**Task**:
Each line below from the one containing "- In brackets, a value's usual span" through the one containing "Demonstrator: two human" is to be given again exactly, and no line outside that span.

BEGIN Available records

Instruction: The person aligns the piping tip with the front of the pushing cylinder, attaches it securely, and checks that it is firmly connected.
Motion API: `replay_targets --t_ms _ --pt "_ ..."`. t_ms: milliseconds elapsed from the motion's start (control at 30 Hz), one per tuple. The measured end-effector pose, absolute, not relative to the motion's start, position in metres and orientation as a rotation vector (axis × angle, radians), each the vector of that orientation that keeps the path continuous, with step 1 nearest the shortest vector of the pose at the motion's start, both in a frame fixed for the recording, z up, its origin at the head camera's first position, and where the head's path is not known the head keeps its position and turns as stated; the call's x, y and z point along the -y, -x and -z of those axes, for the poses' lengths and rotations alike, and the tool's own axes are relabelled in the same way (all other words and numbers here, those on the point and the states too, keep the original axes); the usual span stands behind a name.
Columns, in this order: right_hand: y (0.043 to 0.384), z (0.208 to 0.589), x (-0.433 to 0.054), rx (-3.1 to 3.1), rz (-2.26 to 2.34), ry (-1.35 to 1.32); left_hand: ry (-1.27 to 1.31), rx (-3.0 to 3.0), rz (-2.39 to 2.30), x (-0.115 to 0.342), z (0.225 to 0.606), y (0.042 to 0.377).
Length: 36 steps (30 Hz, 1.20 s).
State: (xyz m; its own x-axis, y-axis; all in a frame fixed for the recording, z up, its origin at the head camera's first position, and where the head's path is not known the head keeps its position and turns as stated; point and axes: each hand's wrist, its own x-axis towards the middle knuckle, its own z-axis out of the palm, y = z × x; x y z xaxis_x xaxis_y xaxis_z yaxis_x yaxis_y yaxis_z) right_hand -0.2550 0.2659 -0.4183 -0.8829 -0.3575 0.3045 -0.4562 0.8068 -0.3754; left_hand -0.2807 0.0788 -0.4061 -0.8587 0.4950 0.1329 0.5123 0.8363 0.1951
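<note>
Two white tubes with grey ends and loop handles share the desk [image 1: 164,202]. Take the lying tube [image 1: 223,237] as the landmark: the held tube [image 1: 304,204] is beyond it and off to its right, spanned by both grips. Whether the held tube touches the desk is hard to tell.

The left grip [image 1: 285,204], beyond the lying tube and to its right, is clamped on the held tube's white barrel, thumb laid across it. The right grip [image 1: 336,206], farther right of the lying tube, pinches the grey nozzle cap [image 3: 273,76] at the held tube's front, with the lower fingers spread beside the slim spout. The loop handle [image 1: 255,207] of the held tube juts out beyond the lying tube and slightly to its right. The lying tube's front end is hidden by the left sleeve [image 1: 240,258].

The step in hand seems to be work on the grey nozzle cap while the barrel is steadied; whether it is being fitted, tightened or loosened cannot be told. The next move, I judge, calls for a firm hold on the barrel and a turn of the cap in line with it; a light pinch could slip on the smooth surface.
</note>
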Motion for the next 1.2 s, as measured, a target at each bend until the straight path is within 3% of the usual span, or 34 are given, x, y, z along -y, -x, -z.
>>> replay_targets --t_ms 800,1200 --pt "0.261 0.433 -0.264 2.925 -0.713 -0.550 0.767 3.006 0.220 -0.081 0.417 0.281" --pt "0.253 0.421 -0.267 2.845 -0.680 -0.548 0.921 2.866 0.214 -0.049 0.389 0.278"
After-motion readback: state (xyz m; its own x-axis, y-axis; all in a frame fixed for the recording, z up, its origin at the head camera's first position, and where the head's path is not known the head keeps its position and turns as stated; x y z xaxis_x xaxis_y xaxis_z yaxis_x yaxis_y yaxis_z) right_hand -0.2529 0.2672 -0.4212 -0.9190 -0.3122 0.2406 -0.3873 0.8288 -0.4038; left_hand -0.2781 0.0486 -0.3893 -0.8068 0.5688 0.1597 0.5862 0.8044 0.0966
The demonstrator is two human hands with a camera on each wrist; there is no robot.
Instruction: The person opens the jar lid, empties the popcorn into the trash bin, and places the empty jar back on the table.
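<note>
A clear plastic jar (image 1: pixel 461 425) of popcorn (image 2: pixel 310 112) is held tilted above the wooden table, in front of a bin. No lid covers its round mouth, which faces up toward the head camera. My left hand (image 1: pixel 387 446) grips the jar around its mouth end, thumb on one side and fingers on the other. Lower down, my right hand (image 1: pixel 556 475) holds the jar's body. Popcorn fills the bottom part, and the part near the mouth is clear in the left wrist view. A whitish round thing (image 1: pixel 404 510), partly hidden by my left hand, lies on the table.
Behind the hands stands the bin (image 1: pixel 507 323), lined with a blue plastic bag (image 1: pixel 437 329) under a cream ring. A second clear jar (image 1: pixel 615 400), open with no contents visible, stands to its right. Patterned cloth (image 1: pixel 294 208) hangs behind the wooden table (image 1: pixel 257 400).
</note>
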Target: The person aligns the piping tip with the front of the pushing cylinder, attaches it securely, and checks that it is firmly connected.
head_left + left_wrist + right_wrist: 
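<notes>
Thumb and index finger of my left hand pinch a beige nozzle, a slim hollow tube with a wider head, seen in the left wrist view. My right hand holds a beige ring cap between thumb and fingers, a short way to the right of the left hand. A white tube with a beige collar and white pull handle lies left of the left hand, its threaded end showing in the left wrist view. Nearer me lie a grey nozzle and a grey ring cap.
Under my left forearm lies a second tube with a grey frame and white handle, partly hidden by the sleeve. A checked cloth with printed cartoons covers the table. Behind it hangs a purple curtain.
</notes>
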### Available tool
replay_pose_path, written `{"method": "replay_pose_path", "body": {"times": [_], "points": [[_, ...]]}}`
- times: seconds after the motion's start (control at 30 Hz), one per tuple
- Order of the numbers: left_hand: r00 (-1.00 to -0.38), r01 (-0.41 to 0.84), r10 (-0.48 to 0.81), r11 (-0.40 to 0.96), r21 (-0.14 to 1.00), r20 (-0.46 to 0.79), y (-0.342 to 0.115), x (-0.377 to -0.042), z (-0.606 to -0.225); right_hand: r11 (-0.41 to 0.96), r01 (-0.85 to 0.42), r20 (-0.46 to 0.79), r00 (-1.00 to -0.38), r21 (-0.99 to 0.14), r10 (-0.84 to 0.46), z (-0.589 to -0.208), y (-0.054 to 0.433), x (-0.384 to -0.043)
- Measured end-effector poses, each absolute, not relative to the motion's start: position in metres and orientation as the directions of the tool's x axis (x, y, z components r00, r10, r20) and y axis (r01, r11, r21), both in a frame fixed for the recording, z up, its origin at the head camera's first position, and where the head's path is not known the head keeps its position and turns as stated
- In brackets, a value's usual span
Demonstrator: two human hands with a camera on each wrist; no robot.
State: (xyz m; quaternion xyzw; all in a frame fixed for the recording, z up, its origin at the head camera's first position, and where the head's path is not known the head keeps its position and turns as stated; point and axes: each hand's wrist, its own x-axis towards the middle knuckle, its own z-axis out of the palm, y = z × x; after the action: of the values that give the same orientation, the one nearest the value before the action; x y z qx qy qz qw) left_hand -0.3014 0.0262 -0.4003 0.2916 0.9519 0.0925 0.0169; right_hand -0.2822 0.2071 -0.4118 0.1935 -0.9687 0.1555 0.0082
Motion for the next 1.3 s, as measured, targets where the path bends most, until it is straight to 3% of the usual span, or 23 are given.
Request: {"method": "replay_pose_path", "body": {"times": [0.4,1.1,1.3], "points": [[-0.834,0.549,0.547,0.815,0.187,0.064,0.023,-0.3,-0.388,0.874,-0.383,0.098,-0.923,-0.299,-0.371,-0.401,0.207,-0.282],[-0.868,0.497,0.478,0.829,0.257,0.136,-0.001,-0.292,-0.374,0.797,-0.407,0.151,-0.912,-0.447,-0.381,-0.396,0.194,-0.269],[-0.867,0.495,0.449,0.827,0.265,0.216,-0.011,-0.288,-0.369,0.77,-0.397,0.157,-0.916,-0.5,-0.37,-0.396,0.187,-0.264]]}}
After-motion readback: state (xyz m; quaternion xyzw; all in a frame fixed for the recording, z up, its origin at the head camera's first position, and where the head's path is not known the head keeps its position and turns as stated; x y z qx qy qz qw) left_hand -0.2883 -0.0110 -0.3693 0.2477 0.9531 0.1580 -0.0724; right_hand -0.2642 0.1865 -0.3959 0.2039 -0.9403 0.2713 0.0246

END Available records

**Result of the task**:
- In brackets, a value's usual span
Demonstrator: two human hands with a camera on each wrist; no robot.

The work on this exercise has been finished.